À sua maneira distorcida, isto também sugere um tipo diferente de credibilidade artística. Lawrence é alguém que declarou publicamente mais de uma vez que queria fazer uma comédia que combinasse com sua personalidade pública e contundente, e quando finalmente o fez, desafiou toda a sabedoria convencional dentro da indústria e até mesmo de sua “equipe” – e o resultado foi, de fato, a cena mais engraçada de Sem ressentimentos.

Isso é um anátema em relação à forma como as imagens de estrelas de cinema foram cultivadas “antigamente” ou agora. Obviamente, a nudez sempre foi um tabu, especialmente para as atrizes que historicamente seguiram um padrão diferente dos homens. No entanto, a nudez feminina permaneceu onipresente ao longo da história do cinema, um meio dominado e controlado por homens atrás das câmeras e nas salas de reuniões do estúdio; e as atrizes que jogaram esse jogo há muito correm o risco de serem colocadas em uma caixa limitadora pela mesma indústria que as incentivou nessa direção. Embora esse duplo padrão tenha começado a mudar lentamente nos últimos anos, o pensamento convencional sobre a melhor forma de construir o estrelato no cinema no século 21 tornou-se, sem dúvida, ainda mais conservador. Hoje, para atingir um nível de fama que poder um dia lhe dará a oportunidade de escolher seus próprios projetos, você será incentivado a aparecer em filmes de franquia que agradam a todos.

Os atores que (indiscutivelmente) se tornaram estrelas de cinema na década de 2010, em sua maioria, o fizeram interpretando personagens amados de propriedade intelectual (ou “PI”) pré-existente. Chris Evans, Chris Hemsworth e Chris Pratt juntaram-se ao panteão de “Hollywood Chrises”, cada um retratando um super-herói em um filme da Marvel; Robert Pattinson conseguiu financiar meia dúzia de filmes independentes intrigantes porque ele era Edward Cullen para uma geração de espectadores; e sem dúvida não houve maior “It Girl” da última década do que a própria Katniss Everdeen, com Lawrence liderando Jogos Vorazes no mesmo ano ela ganhou um Oscar por O lado bom das coisas. No próximo ano, Jogos Vorazes: Em Chamas arrecadou US$ 865 milhões em todo o mundo, e Lawrence recebeu outra indicação ao Oscar por Trapaça.

A consciência crítica do seu talento remonta aos anos 2010 Osso de inverno, que a anunciou fora de Sundance como uma das presenças de tela mais atraentes de sua geração. Mas Katniss foi o que fez dela uma estrela cujo nome famoso rendeu financiamento para um filme sobre o inventor de um mapa. Ela apelou para todos.
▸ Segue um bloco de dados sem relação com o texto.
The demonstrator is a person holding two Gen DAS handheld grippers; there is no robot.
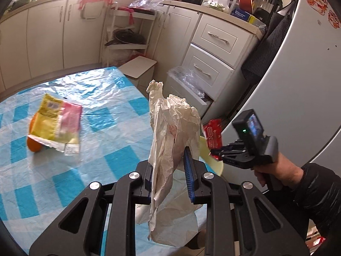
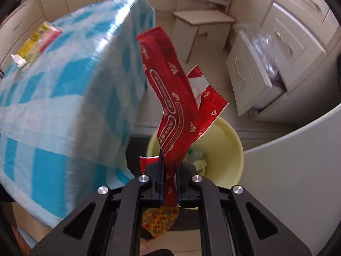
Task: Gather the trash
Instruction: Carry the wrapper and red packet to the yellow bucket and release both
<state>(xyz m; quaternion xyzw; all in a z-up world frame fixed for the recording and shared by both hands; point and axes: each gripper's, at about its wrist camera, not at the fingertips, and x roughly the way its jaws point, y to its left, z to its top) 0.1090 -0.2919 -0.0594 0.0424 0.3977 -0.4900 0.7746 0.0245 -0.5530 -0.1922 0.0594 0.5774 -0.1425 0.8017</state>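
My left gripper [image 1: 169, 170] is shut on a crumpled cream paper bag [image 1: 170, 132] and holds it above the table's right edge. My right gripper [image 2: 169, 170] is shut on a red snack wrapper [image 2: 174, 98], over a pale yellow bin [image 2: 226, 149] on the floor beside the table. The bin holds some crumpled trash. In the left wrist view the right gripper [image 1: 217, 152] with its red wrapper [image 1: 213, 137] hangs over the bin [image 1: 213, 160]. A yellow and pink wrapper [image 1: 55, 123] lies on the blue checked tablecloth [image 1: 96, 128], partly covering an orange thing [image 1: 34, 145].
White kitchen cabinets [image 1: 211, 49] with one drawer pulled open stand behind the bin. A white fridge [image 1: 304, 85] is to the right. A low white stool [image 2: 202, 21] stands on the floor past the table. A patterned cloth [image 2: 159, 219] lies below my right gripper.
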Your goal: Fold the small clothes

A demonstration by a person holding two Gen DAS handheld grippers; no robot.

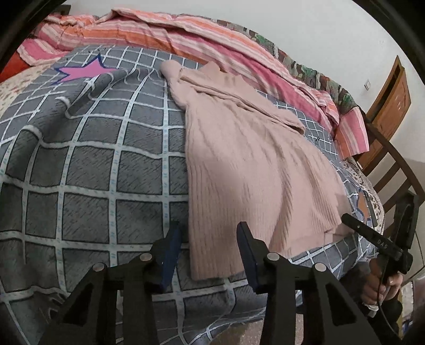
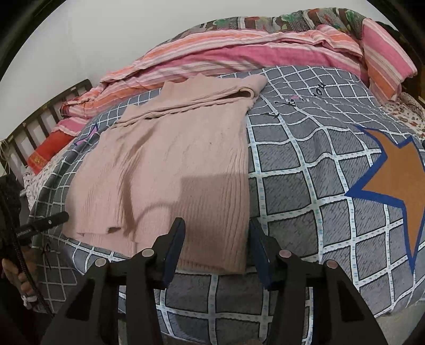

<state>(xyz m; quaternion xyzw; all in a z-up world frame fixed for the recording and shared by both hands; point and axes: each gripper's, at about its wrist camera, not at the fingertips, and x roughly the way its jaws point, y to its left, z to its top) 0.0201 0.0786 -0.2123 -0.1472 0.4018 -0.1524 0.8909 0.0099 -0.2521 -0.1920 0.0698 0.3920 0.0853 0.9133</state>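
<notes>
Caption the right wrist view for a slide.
Right gripper open over the near hem of a pink sweater on a grid-patterned quilt.

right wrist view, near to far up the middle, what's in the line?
right gripper → hem of the pink knit sweater → its folded-over sleeves → pink striped blanket → floral patchwork quilt → white wall

grey checked quilt (image 1: 87, 164) with pink star (image 1: 82, 71) and orange star (image 2: 395, 175), striped pink-orange blanket (image 2: 212, 57) bunched behind, red cushion (image 2: 49, 150) by slatted headboard (image 2: 39, 119), wooden chair (image 1: 395, 169), white wall (image 1: 305, 24)
</notes>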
E ainda assim, o apelo de Sem ressentimentos é que o filme claramente não agradará a todos. Na verdade, o filme, de certa forma, parece perfeitamente cronometrado, dado o assunto sobre uma geração do milênio de trinta e poucos anos que descobre que está perdida ao tentar sair com Zoomers, porque, de acordo com um estudo da UCLA publicado na semana passada, praticamente metade do público da Geração Z entre as idades de 13 e 24 anos acham que qualquer cena de sexo ou nudez é “desnecessária” no cinema e na televisão, enquanto 44,3% dos espectadores mais jovens relataram que “o romance na mídia é usado em demasia”.

Ironicamente, isso pode explicar algumas das razões Sem ressentimentos não encontrou um público tão grande quanto as comédias atrevidas para menores de 10 ou 15 anos atrás. O filme arrecadou apenas US$ 87 milhões em todo o mundo, sublinhando o risco de não fazer um filme de grande lançamento que agrada a todos. Mas também mostra o quão corajoso e alegremente iconoclasta Lawrence foi ao fazer isso Sem ressentimentos cena de praia. É um risco criativo (e comercial) real desligar conscientemente um segmento de espectadores, incluindo um segmento de espectadores que cresceram adorando assistir você como Katniss ou mesmo Mística nos filmes dos X-Men.

Neste tipo de clima mediático, é revigorante ver algo tão abertamente transgressor.